> Instructions for the task: For the material that follows, return exactly the lines from the one with "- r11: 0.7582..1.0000" through the one with "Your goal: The", both ends included.

> Source material:
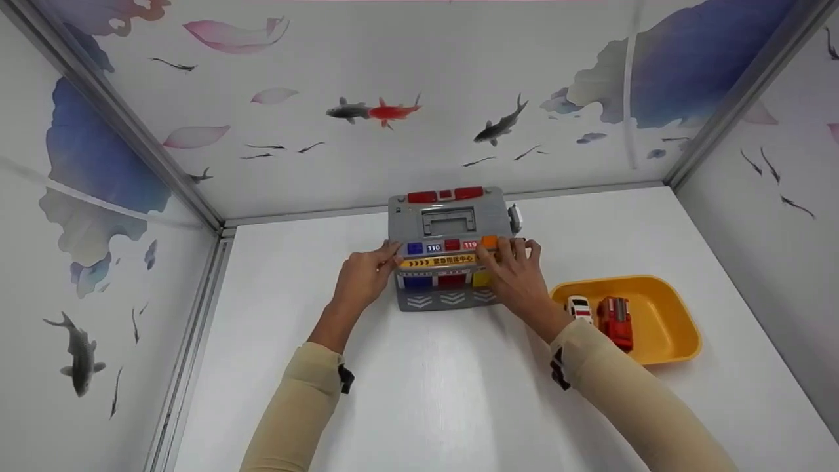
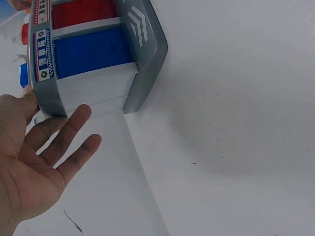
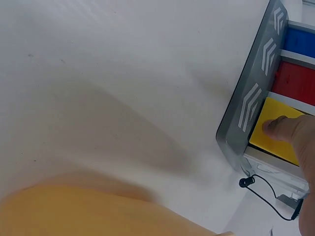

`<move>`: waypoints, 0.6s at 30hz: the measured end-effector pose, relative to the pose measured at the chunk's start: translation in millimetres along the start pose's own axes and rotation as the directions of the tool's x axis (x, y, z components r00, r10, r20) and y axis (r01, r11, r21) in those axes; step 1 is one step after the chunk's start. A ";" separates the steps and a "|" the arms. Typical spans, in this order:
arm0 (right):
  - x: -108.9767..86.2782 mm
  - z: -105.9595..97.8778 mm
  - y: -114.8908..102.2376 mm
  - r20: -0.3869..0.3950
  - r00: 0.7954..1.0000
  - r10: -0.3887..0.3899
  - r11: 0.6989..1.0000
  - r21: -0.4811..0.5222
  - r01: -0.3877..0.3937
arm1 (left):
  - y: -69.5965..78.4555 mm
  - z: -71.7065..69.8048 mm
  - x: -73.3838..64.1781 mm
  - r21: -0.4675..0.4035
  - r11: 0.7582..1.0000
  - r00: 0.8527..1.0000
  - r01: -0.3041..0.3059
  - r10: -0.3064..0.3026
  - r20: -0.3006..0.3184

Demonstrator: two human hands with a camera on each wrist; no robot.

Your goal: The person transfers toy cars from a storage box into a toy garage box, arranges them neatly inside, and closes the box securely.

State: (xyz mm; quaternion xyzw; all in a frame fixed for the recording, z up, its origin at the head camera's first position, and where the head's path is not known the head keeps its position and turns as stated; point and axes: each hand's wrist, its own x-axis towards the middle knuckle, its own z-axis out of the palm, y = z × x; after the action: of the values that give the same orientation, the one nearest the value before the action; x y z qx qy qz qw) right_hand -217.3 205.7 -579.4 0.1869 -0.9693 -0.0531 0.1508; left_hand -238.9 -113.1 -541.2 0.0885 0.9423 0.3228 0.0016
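A grey toy garage [image 1: 452, 298] stands against the back wall, with a carry handle and coloured buttons on top. Its front has blue [image 2: 93, 51], red [image 2: 83, 14] and yellow [image 3: 275, 108] doors. My left hand [image 1: 364, 278] holds the garage's left upper corner between thumb and index finger, the other fingers spread beside the side wall. My right hand [image 1: 521, 282] grips the right part, its fingers over the top edge by the orange button [image 1: 489, 242]. The right thumb [image 3: 283, 129] presses on the yellow door.
To the right, a yellow tray [image 1: 675, 328] holds a white toy car [image 1: 579, 308] and a red toy truck [image 1: 616, 321], partly behind the right forearm. A black cord [image 3: 268, 201] hangs at the garage's right side. Printed panels enclose the white table [image 1: 419, 393].
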 end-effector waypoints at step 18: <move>-1.8 4.5 -0.3 -0.013 1.000 -0.014 1.000 -0.015 0.014 | 0.7 0.0 0.0 0.001 1.000 1.000 0.023 -0.023 0.010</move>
State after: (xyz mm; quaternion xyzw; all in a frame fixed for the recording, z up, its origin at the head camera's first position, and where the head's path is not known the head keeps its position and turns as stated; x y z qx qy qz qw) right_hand -216.9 206.3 -584.2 0.1927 -0.9665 -0.0603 0.1583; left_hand -238.8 -112.6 -540.8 0.0792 0.9434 0.3218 0.0099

> Output of the task:
  - r11: 0.7582..1.0000
  - r00: 0.8527..1.0000
  - r01: -0.3041..0.3059
  - r10: -0.3064..0.3026
  - r20: -0.3006..0.3184

Demonstrator: two human hands with a camera on each wrist; no robot.

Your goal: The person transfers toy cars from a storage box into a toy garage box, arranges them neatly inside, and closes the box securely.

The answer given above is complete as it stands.